> [Activity] Please state how many lines of the records below contain the word "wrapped". Give the number and nothing else.

+---+

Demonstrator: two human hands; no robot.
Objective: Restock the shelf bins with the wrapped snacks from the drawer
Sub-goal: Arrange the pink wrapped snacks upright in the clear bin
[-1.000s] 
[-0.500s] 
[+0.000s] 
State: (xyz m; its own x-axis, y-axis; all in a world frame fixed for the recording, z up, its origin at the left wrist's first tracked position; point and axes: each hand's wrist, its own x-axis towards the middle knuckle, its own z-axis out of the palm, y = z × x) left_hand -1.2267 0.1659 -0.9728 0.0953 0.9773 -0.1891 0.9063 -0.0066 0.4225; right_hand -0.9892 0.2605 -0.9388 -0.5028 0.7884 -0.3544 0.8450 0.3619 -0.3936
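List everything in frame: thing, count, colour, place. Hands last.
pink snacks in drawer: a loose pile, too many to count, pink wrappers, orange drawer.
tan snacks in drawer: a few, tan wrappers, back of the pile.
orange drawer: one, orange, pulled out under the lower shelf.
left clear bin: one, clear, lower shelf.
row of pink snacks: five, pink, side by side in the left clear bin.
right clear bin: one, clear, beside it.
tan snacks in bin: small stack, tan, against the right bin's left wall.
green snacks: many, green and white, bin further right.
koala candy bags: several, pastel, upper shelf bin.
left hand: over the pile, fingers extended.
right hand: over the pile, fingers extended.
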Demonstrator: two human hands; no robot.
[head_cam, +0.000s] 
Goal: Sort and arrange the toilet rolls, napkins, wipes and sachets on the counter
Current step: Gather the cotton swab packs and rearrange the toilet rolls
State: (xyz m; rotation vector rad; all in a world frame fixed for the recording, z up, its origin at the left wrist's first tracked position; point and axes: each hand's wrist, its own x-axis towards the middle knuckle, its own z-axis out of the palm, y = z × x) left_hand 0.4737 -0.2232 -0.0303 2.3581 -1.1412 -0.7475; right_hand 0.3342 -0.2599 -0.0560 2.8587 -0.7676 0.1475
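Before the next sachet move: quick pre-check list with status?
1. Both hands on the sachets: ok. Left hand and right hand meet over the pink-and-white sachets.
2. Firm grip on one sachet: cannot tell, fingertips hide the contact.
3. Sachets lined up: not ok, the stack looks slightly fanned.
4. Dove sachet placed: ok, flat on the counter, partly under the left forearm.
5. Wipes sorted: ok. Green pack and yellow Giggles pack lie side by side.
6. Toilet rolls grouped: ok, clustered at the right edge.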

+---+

> [Response to this task] 2